(Stored data entries)
- - -

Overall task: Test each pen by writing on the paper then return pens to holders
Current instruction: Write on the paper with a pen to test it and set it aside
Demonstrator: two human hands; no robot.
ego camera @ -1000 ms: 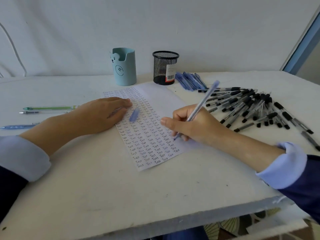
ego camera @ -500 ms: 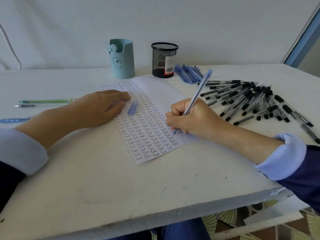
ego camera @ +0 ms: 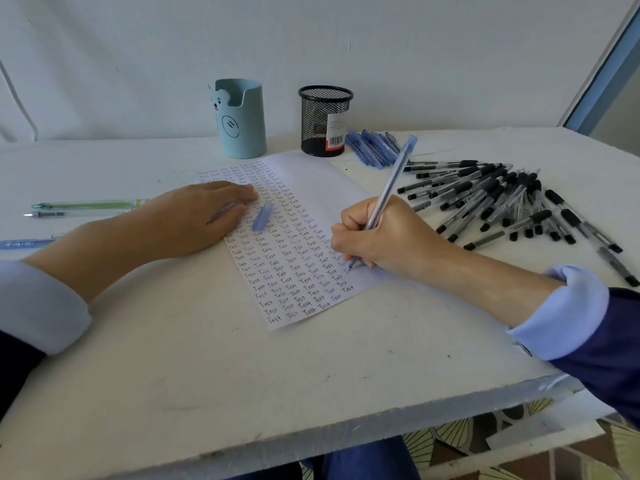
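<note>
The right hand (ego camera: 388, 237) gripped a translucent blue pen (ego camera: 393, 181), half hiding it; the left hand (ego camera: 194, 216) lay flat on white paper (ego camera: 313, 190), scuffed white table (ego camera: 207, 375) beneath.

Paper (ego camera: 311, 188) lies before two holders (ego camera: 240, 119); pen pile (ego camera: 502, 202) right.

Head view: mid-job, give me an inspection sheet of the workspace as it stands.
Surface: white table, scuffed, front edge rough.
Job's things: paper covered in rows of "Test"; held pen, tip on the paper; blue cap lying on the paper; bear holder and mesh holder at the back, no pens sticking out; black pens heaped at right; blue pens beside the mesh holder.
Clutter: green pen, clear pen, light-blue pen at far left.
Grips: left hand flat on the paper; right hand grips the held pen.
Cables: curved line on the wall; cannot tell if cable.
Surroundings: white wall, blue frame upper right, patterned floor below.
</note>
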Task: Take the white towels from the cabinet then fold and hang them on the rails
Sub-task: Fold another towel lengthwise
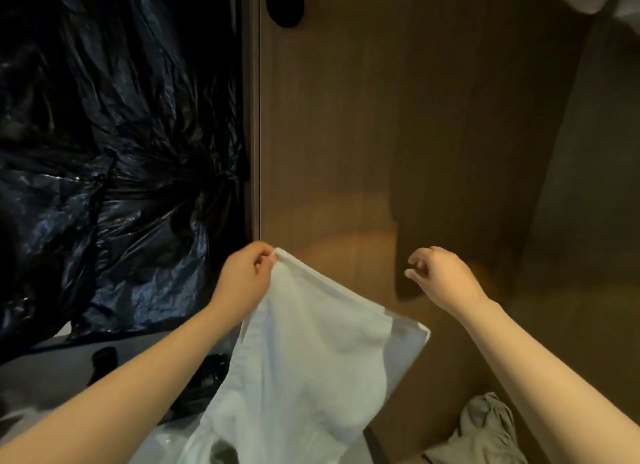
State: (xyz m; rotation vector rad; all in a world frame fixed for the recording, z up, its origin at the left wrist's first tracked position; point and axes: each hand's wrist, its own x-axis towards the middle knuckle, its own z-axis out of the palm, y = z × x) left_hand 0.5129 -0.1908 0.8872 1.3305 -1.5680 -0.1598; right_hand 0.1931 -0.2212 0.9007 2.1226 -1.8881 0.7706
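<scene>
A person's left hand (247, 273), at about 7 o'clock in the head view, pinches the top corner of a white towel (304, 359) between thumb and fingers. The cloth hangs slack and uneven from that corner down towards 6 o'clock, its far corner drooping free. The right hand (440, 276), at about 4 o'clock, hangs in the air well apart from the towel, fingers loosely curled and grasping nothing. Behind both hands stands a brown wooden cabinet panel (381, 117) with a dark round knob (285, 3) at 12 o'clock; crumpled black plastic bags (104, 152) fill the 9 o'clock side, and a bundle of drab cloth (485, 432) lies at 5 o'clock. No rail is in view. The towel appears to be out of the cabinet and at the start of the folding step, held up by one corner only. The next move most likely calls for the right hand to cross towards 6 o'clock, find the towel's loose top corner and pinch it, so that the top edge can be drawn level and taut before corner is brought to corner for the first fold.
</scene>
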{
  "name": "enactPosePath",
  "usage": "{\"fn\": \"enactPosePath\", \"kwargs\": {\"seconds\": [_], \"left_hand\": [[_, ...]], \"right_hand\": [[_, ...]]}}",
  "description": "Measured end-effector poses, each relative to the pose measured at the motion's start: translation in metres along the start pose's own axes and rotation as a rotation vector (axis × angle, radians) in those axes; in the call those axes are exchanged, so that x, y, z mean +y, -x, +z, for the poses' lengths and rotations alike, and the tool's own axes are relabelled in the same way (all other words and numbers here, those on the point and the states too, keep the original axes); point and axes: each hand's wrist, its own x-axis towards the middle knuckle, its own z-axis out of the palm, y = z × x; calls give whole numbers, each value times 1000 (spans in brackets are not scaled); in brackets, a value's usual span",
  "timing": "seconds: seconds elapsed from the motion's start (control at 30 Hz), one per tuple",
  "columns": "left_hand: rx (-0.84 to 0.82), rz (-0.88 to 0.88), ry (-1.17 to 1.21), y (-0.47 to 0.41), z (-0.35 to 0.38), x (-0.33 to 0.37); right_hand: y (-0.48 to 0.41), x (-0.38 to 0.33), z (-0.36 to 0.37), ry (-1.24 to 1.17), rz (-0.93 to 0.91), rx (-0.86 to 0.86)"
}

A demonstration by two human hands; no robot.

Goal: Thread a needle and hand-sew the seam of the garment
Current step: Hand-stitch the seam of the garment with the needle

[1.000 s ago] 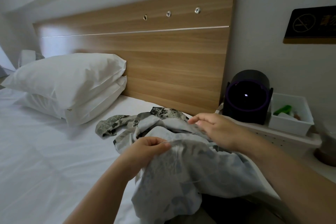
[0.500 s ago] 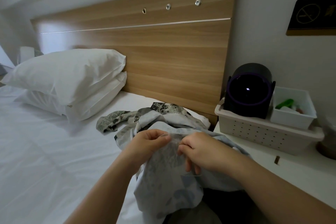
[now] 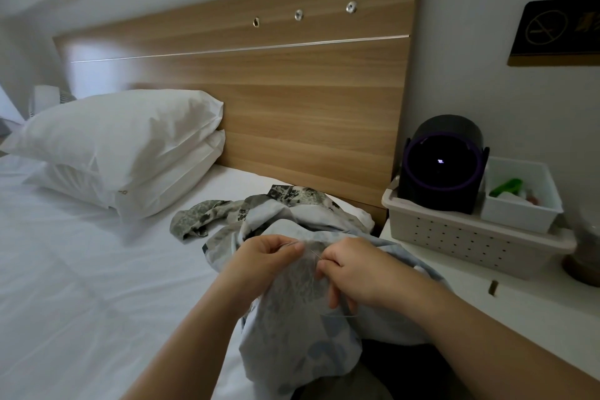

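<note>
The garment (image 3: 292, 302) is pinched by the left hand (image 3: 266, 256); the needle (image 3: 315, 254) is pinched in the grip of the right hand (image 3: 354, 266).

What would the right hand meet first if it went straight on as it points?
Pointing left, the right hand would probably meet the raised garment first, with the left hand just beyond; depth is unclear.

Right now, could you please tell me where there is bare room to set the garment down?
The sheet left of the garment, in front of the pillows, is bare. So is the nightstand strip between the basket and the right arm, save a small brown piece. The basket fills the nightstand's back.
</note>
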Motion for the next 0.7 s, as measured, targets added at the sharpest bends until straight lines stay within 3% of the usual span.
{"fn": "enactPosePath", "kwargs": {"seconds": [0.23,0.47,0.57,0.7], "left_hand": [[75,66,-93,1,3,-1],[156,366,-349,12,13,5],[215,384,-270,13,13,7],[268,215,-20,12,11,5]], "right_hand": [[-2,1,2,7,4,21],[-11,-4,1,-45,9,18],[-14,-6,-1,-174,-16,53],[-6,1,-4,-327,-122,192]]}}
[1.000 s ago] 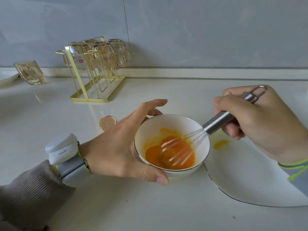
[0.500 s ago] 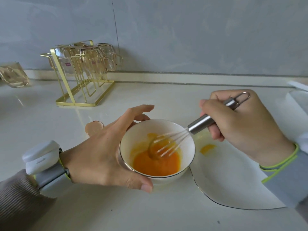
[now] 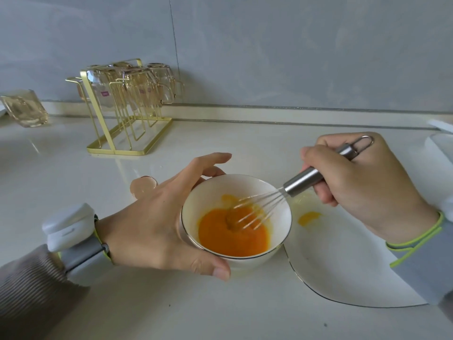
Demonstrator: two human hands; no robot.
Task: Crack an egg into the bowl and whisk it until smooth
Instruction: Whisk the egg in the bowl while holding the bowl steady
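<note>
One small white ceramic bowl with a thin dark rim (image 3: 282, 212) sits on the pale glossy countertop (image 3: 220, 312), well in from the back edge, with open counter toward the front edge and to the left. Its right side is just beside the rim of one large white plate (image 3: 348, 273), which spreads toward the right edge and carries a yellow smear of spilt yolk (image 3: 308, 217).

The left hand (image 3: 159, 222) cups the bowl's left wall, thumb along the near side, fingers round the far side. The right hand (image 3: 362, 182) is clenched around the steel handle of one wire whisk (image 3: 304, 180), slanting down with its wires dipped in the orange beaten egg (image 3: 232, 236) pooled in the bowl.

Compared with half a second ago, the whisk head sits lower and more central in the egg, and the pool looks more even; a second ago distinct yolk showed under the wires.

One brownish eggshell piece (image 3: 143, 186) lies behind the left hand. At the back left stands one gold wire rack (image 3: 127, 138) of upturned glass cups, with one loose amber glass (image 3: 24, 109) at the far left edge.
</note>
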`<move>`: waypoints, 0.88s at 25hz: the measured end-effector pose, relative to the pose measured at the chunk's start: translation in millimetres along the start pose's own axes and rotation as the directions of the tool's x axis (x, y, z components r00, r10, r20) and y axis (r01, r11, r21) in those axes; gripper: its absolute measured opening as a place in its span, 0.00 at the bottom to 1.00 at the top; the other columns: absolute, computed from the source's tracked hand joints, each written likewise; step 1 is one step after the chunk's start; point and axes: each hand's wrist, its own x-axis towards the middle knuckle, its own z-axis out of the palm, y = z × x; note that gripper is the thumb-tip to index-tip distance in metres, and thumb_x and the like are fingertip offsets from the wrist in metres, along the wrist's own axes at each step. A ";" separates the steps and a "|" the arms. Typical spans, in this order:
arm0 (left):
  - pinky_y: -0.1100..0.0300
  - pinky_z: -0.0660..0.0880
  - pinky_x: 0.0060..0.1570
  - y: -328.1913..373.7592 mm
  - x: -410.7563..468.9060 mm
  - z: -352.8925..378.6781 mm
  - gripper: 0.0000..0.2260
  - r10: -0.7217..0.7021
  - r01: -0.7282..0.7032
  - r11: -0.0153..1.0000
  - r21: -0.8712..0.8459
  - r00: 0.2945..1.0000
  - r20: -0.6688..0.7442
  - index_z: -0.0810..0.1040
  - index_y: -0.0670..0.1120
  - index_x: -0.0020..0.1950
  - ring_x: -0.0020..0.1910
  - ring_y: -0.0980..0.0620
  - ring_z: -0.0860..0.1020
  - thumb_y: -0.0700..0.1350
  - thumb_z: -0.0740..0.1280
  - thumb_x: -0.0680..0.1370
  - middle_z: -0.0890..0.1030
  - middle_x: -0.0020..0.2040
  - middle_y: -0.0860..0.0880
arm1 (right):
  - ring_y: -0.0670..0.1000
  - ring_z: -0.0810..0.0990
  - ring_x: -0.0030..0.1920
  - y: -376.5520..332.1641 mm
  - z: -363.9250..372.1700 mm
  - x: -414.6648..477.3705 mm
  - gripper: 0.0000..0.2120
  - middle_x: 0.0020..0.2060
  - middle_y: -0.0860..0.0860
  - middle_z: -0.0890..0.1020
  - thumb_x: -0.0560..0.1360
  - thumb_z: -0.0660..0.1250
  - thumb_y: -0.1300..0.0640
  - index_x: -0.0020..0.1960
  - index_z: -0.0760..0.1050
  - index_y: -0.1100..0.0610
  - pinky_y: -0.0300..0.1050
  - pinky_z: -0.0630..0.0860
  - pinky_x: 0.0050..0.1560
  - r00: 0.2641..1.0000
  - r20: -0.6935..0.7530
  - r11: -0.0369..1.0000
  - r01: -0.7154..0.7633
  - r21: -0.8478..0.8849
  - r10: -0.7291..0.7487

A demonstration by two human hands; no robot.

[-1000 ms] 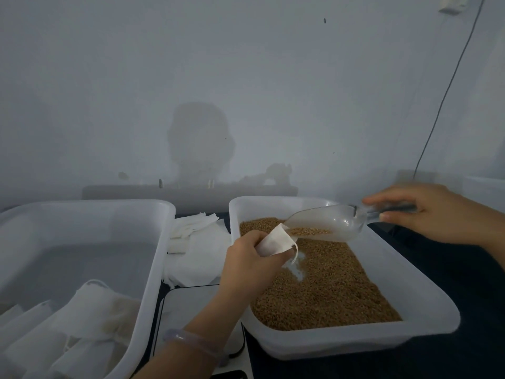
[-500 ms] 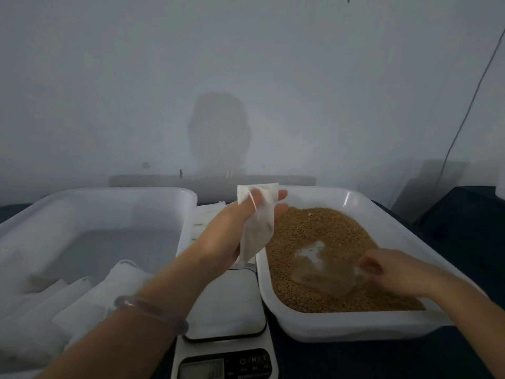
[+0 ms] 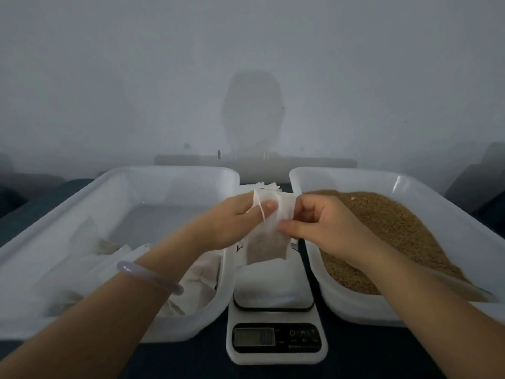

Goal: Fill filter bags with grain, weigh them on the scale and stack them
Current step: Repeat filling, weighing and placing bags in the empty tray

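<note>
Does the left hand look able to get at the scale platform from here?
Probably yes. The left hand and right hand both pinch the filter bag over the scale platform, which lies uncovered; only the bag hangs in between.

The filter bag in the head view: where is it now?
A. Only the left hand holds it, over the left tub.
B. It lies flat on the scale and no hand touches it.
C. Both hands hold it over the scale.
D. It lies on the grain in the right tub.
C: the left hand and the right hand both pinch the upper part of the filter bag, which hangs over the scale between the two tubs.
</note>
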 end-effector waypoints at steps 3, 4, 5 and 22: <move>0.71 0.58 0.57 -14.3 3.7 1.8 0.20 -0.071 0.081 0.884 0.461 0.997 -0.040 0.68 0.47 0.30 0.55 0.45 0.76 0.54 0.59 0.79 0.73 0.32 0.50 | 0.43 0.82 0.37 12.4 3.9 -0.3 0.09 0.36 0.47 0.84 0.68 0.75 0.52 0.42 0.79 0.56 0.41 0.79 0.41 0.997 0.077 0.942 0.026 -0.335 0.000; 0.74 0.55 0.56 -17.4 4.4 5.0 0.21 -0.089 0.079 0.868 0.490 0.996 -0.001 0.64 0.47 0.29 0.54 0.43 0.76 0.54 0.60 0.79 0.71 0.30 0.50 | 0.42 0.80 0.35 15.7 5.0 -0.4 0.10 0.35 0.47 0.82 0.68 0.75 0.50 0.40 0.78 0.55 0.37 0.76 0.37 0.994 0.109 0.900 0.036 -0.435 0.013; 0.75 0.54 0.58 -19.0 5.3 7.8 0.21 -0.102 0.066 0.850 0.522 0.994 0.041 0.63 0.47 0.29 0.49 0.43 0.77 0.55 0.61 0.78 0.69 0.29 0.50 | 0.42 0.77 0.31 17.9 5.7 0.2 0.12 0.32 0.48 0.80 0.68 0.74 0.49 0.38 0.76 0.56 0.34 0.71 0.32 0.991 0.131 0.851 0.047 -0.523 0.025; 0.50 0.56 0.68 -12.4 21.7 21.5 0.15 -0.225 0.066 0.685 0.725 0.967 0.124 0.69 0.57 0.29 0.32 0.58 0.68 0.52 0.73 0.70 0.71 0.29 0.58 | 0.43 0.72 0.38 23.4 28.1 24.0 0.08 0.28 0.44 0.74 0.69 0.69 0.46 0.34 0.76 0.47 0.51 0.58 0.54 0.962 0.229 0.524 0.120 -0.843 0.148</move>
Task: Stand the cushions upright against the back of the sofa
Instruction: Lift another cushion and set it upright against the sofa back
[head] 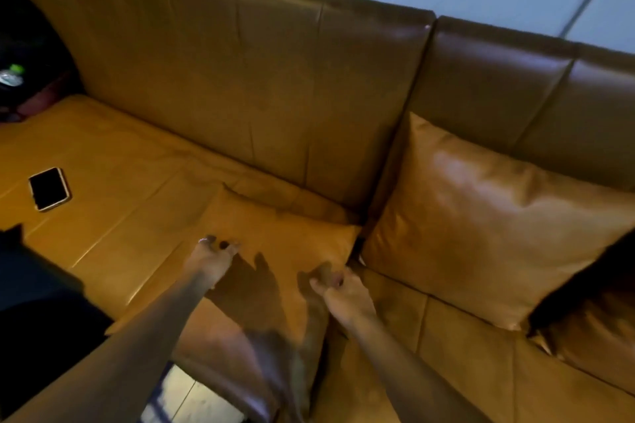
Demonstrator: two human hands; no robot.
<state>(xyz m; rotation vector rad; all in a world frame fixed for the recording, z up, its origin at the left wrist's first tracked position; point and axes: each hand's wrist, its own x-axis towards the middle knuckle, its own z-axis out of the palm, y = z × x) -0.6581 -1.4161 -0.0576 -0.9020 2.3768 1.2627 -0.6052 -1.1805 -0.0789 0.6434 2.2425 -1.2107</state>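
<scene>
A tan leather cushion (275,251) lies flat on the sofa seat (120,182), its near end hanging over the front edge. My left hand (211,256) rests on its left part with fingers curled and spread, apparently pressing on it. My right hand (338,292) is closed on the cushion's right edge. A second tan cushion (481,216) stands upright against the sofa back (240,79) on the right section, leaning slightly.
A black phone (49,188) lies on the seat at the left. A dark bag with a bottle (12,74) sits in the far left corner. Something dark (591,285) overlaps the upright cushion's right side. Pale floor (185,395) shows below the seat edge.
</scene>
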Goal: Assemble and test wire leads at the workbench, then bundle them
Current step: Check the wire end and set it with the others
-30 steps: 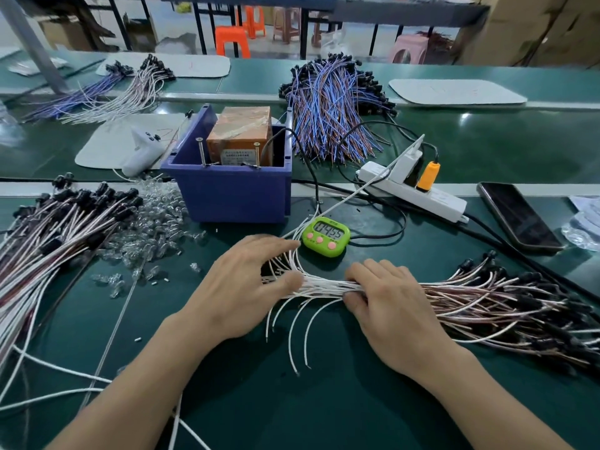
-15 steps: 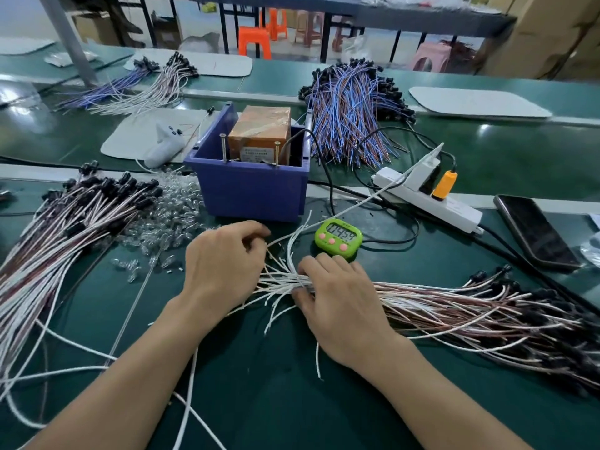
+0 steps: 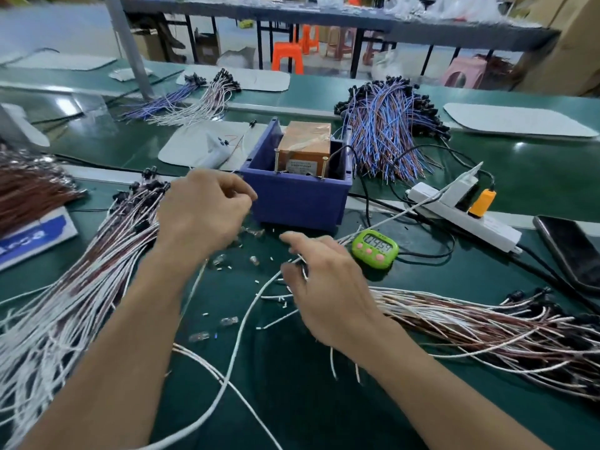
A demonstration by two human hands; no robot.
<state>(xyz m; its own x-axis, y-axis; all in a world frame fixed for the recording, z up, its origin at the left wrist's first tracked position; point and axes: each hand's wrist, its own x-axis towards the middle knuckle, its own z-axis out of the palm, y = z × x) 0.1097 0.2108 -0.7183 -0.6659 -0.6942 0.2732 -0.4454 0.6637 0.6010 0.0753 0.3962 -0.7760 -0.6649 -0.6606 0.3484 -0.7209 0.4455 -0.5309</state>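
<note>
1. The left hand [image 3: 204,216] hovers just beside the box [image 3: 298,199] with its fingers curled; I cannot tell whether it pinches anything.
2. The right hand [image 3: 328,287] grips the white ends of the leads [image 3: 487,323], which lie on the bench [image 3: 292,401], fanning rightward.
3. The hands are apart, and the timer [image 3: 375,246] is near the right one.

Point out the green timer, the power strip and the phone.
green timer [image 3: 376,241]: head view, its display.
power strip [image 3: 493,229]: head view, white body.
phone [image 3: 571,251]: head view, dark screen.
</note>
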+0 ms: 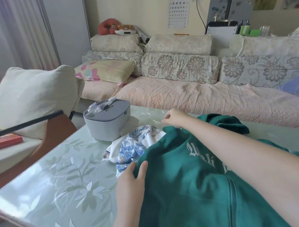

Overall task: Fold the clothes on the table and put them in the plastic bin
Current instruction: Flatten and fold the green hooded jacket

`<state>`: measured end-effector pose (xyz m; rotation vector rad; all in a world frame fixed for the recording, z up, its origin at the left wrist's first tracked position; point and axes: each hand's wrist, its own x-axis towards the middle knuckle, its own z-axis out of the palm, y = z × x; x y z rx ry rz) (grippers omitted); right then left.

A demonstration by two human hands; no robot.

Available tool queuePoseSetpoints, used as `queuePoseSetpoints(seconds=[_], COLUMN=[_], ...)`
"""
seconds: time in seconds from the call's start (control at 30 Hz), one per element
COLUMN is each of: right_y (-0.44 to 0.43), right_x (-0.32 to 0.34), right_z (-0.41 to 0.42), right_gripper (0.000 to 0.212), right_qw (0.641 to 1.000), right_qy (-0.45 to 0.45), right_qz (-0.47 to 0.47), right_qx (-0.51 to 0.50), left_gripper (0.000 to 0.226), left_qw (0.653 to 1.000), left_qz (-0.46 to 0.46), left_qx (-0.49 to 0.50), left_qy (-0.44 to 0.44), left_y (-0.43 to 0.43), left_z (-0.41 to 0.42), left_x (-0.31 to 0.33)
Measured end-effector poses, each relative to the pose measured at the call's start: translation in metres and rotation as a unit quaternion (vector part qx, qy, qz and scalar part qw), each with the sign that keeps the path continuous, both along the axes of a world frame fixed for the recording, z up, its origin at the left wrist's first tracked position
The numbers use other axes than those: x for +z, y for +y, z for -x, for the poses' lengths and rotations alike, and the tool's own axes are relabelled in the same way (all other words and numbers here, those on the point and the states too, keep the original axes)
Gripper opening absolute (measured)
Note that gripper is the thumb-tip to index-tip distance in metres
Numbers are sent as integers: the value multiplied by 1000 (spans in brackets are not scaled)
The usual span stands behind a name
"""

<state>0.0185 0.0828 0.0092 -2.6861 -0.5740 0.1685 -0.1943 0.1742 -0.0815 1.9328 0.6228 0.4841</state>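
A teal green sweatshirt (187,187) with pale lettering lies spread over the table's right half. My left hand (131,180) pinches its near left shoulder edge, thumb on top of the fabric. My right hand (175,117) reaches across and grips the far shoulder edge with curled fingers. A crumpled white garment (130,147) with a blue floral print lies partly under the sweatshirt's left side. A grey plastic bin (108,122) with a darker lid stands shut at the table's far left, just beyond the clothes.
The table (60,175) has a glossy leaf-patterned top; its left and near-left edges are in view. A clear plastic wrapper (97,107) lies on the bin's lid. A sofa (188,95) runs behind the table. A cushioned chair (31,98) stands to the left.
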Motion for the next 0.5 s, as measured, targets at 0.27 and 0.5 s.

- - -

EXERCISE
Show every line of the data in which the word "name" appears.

EXERCISE SOLUTION
  "name": "enactPosePath",
The usual span stands behind a name

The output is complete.